# [What to work on]
Everything from the line containing "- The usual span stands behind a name" through the last line of the records below should be printed exactly, please, and nothing else.

# [Data for this task]
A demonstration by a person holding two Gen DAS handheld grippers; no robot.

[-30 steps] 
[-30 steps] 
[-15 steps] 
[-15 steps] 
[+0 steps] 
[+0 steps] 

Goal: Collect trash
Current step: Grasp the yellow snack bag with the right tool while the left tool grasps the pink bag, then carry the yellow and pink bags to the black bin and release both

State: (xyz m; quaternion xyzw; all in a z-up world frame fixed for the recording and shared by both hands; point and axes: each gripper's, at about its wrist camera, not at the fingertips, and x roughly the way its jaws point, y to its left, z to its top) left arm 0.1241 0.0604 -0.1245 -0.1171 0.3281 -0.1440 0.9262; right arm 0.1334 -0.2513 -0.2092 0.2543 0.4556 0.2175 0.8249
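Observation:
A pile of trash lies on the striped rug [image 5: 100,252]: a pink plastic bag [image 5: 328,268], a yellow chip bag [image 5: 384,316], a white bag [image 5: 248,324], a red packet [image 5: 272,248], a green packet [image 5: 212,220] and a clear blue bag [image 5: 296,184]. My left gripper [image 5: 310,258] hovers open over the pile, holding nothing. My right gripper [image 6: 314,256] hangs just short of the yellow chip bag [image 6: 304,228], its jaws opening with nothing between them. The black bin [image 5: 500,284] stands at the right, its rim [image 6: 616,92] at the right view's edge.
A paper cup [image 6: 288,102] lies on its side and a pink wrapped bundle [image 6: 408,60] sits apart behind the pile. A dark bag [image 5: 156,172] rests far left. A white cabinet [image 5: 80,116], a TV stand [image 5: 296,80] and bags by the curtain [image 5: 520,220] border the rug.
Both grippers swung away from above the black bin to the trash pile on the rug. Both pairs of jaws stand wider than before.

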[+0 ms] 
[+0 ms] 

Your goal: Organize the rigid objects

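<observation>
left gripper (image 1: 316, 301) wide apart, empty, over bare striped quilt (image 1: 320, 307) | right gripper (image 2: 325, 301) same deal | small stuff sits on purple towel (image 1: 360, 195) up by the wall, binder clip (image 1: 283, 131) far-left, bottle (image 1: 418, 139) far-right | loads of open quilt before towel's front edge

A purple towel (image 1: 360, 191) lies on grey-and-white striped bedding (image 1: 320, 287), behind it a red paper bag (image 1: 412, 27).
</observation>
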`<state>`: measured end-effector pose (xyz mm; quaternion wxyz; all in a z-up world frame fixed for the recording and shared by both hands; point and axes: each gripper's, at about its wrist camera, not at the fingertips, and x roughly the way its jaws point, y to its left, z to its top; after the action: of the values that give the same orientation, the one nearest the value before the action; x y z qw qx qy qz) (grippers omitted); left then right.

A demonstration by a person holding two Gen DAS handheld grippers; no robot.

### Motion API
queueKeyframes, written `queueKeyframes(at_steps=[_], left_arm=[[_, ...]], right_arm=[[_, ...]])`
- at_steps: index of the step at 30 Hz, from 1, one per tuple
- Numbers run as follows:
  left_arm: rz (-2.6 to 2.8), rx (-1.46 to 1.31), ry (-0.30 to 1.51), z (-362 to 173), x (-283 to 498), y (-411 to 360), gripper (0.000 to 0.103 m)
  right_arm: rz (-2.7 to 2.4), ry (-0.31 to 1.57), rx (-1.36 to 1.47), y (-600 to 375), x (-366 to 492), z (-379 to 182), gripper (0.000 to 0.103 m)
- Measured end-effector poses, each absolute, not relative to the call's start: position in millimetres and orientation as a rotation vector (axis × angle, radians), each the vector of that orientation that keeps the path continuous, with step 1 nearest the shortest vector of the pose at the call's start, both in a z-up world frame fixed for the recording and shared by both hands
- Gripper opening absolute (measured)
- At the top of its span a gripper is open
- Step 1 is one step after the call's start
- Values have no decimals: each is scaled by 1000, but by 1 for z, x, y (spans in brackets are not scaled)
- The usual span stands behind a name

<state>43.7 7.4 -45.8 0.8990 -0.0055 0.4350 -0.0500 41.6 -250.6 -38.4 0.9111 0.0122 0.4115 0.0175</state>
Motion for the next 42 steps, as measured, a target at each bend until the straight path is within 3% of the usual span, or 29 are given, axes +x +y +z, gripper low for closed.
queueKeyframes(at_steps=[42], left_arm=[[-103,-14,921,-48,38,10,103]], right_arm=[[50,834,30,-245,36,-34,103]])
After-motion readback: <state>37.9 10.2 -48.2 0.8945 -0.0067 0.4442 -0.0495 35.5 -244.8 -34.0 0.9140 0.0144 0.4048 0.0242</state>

# [Problem solution]
- The usual span stands behind a name

<state>43.7 7.4 -45.8 0.8990 -0.0055 0.4350 -0.0500 41.6 -250.6 -38.4 0.9111 0.0122 0.4115 0.0175</state>
Motion for the next 42 steps, as measured, a target at each bend until the straight path is within 3% of the usual span, or 29 are given, axes +x +y +z, gripper low for closed.
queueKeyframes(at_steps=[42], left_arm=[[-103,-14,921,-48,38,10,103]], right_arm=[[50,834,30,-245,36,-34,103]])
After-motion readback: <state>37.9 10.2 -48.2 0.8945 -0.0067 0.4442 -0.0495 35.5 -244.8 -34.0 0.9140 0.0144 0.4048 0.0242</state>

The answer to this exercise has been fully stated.